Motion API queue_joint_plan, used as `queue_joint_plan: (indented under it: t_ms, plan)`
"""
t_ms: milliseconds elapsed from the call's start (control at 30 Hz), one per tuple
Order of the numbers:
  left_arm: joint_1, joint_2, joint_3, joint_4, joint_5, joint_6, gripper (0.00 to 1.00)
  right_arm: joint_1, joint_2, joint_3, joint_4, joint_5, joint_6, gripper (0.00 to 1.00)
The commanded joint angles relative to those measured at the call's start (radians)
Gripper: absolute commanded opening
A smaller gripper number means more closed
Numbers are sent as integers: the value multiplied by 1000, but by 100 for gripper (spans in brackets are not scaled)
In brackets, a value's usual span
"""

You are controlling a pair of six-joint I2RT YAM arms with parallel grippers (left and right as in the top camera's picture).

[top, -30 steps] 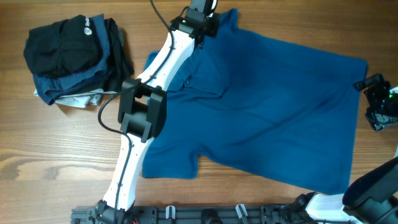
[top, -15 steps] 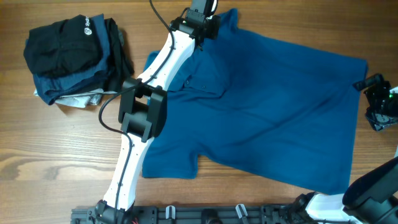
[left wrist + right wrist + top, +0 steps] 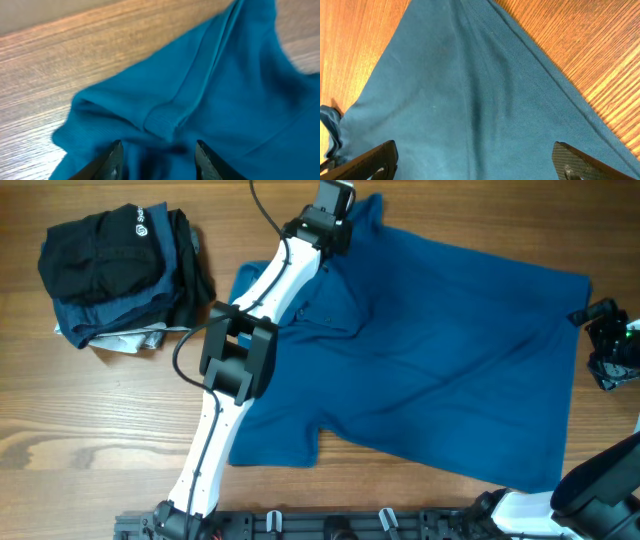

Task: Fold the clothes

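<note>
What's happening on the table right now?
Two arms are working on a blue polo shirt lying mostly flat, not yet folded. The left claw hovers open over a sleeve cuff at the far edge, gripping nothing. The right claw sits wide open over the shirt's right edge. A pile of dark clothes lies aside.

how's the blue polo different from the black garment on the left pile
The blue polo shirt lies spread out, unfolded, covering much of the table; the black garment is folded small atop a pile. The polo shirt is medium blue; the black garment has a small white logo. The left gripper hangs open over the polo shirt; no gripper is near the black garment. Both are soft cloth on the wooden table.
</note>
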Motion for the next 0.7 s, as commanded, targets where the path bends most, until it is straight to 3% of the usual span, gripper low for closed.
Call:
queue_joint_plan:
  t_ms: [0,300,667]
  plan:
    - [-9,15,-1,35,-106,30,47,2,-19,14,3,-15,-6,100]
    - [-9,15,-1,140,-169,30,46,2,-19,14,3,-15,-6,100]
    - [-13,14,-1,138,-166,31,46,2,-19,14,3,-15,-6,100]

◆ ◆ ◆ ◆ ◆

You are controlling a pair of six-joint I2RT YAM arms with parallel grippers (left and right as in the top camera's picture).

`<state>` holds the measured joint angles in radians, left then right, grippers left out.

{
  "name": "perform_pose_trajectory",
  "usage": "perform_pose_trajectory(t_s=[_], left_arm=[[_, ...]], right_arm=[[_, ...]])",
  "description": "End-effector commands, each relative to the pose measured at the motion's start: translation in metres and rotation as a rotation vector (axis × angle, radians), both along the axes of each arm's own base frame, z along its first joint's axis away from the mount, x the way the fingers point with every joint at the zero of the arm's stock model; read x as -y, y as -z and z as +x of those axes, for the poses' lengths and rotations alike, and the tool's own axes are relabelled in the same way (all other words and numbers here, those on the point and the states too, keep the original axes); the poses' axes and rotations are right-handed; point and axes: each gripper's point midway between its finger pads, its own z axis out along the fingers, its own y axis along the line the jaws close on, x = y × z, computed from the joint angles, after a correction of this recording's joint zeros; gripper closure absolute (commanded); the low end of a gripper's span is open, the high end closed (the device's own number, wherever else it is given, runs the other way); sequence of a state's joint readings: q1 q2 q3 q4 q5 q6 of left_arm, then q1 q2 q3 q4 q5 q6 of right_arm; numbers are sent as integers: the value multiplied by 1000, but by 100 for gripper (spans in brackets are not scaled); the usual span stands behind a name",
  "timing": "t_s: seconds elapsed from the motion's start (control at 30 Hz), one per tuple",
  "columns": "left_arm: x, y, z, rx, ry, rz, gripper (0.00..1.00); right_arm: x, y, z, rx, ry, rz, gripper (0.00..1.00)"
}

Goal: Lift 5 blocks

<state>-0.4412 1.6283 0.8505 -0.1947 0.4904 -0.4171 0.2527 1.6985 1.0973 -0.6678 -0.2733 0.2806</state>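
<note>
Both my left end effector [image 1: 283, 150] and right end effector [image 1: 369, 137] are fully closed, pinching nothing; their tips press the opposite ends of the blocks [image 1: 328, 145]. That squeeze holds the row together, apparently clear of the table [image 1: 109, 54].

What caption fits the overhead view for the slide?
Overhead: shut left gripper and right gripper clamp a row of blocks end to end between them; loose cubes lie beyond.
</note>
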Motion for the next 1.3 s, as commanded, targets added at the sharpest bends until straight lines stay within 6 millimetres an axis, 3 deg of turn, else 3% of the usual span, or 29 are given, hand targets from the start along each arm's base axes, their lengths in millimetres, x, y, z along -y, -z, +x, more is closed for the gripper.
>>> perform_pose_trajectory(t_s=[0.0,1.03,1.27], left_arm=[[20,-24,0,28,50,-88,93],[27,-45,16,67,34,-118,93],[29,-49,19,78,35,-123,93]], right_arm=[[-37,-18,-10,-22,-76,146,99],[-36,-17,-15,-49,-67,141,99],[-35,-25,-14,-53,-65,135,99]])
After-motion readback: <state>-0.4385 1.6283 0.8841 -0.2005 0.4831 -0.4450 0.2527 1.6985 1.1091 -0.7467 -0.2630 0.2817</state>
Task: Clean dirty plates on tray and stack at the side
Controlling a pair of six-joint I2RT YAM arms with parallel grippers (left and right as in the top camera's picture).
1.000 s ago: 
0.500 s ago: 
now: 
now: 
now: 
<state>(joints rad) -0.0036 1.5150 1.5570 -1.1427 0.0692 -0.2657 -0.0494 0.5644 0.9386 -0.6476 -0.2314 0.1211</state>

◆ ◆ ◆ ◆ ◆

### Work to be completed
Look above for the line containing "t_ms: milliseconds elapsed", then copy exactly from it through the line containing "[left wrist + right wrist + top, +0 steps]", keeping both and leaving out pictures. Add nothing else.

### Written solution
t_ms: milliseconds elapsed from the call's start (control at 30 Hz), one per tuple
Order of the numbers:
  left_arm: joint_1, joint_2, joint_3, joint_4, joint_5, joint_6, gripper (0.00 to 1.00)
  right_arm: joint_1, joint_2, joint_3, joint_4, joint_5, joint_6, gripper (0.00 to 1.00)
The commanded joint angles relative to those measured at the call's start (radians)
Gripper: absolute commanded opening
A smaller gripper number means more closed
Numbers are sent as integers: the value multiplied by 1000, but by 100 for gripper (spans in brackets are not scaled)
In brackets, a value's usual span
"""

You are controlling a pair of six-joint I2RT YAM arms with parallel grippers (left and right as in the top camera's picture).

[top, -30 steps] 
[top, -15 steps] 
[left wrist + right wrist + top, +0 steps] 

The exercise is done, with nothing left to add.